All lines from the one including "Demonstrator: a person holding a" to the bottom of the entries below should be repeated exactly, both ends kept.

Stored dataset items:
○ ○ ○ ○
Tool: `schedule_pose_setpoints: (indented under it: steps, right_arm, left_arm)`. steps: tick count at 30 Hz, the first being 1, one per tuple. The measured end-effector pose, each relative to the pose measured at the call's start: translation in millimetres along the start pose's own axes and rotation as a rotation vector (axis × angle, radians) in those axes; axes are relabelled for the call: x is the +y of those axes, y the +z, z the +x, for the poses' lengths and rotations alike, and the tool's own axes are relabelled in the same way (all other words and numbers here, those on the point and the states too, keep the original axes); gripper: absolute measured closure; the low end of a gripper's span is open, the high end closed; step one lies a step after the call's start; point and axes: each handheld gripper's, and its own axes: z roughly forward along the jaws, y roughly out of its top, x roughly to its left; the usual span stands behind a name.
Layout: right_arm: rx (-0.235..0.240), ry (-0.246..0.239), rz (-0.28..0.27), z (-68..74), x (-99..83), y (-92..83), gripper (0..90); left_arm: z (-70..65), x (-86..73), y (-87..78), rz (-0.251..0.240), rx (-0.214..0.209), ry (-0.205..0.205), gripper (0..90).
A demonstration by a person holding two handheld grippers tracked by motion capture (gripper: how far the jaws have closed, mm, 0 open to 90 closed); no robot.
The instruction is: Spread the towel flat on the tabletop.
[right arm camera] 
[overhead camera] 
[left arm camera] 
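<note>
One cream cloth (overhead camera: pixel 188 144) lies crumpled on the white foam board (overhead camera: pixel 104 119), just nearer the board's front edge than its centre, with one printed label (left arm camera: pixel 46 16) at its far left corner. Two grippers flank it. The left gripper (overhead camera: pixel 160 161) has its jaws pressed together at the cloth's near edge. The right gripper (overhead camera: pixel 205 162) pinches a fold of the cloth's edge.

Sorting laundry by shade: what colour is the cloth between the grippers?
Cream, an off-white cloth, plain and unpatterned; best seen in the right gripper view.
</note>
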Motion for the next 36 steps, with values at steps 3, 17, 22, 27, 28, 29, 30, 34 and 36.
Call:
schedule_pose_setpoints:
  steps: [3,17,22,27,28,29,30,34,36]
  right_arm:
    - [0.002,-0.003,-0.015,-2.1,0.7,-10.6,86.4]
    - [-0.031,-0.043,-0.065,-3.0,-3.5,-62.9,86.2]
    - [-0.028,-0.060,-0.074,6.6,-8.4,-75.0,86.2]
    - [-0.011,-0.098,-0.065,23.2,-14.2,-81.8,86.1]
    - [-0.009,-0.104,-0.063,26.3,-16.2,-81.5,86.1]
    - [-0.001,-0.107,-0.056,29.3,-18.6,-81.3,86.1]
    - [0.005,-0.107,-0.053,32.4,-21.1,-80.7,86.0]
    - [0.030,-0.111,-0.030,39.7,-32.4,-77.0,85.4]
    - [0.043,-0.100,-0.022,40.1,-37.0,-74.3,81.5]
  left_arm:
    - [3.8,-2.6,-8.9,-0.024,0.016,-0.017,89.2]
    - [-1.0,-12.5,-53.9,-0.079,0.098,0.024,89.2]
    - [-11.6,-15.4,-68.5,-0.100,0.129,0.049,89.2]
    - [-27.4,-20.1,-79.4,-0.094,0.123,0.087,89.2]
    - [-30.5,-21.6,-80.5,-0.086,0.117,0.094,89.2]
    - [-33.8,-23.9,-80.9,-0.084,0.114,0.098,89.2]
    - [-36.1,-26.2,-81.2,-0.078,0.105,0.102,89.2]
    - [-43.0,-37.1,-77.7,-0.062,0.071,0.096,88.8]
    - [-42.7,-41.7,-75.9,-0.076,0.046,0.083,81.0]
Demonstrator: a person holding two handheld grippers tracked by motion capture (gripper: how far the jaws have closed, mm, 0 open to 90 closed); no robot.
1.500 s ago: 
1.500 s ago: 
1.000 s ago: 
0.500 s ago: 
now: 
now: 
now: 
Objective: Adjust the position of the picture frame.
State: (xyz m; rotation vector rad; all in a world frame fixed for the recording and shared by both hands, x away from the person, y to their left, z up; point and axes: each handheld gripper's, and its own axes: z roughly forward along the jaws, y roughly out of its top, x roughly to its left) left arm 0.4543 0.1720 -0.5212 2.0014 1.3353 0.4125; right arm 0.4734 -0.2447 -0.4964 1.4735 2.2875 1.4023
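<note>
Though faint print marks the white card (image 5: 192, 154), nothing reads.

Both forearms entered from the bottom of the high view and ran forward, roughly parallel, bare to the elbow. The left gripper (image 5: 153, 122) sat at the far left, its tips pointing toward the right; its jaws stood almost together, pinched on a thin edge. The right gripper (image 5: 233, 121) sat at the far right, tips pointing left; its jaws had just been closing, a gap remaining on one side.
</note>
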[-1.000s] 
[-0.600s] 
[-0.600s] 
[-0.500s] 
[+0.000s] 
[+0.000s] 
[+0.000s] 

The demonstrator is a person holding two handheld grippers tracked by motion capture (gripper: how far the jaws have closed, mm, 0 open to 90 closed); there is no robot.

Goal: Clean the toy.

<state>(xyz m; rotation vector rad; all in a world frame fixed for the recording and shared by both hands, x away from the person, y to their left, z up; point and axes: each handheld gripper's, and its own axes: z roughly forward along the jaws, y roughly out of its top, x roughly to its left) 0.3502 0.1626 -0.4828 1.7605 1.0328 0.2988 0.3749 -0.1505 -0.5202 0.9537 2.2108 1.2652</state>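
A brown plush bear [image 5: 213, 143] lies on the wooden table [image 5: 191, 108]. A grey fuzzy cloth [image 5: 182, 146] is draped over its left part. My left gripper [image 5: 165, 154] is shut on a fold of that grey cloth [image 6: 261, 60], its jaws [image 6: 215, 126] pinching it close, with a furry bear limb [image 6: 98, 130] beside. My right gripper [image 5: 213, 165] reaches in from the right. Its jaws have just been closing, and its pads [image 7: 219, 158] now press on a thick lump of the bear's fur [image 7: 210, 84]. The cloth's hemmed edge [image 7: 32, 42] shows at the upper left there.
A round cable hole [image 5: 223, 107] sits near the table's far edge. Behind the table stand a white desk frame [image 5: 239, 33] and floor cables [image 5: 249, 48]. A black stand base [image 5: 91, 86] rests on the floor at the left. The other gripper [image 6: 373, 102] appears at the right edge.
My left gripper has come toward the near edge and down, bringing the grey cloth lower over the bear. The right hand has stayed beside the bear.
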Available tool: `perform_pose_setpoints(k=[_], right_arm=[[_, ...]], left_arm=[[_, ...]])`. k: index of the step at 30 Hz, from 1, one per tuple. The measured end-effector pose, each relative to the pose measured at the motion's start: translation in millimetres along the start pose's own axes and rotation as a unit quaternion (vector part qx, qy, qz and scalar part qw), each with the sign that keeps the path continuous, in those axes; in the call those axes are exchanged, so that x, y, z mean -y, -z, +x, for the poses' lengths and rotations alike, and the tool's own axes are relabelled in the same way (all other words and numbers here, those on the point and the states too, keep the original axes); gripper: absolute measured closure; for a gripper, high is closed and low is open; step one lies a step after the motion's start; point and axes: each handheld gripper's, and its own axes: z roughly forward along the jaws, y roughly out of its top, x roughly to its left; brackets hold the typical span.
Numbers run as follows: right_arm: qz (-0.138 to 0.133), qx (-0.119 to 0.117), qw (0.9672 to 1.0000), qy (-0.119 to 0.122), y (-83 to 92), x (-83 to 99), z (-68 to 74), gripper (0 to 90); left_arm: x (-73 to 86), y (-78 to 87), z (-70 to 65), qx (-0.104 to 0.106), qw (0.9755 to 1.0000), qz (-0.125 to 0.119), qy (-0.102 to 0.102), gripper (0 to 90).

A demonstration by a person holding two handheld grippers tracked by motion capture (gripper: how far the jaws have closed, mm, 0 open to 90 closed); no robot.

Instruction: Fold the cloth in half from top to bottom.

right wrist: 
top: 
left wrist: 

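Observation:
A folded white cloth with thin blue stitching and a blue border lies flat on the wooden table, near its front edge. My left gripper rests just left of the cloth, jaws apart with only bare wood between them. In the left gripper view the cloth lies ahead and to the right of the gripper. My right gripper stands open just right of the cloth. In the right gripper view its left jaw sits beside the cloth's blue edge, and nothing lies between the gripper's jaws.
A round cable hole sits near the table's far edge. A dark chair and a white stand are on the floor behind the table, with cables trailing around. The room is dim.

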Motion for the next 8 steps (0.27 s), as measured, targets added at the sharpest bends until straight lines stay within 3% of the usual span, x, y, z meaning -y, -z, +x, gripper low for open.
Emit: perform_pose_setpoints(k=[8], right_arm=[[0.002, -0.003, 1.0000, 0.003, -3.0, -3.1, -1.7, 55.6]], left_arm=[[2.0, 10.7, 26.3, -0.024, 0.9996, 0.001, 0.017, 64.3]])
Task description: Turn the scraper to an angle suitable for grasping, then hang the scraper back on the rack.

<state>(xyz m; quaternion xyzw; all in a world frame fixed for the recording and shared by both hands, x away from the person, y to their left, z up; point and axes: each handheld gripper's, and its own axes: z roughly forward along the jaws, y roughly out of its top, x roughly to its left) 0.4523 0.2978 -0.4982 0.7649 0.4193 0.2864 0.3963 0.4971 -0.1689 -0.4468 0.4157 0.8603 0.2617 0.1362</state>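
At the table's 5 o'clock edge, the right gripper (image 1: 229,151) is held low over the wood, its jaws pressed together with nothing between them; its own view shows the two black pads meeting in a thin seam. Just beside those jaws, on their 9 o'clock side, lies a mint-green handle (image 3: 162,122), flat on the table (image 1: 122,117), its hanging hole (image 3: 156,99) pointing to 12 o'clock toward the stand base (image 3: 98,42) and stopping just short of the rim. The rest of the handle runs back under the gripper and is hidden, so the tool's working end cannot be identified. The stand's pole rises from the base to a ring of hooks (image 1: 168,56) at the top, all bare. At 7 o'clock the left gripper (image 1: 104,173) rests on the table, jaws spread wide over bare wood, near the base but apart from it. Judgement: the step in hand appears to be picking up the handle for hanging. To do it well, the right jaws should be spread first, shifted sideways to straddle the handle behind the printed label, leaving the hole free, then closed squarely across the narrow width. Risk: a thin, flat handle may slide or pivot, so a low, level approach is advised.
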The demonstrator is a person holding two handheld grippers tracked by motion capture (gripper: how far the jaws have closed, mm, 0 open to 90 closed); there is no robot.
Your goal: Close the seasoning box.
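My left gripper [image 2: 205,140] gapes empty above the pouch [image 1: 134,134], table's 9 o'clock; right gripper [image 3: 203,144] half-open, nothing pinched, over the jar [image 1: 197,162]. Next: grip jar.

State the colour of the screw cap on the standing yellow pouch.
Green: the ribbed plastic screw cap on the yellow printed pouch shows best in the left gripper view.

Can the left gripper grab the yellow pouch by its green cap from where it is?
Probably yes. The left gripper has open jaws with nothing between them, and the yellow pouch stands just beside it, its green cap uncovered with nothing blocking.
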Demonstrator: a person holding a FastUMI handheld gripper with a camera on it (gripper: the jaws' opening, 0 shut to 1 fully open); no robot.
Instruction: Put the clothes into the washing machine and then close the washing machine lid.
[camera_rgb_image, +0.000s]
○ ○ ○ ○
Problem solution:
Demonstrator: a person holding a FastUMI handheld gripper with a camera on it (gripper: the jaws' opening, 0 shut to 1 fully open); no robot.
Instruction: Put the clothes into the washing machine and then close the washing machine lid.
[camera_rgb_image, +0.000s]

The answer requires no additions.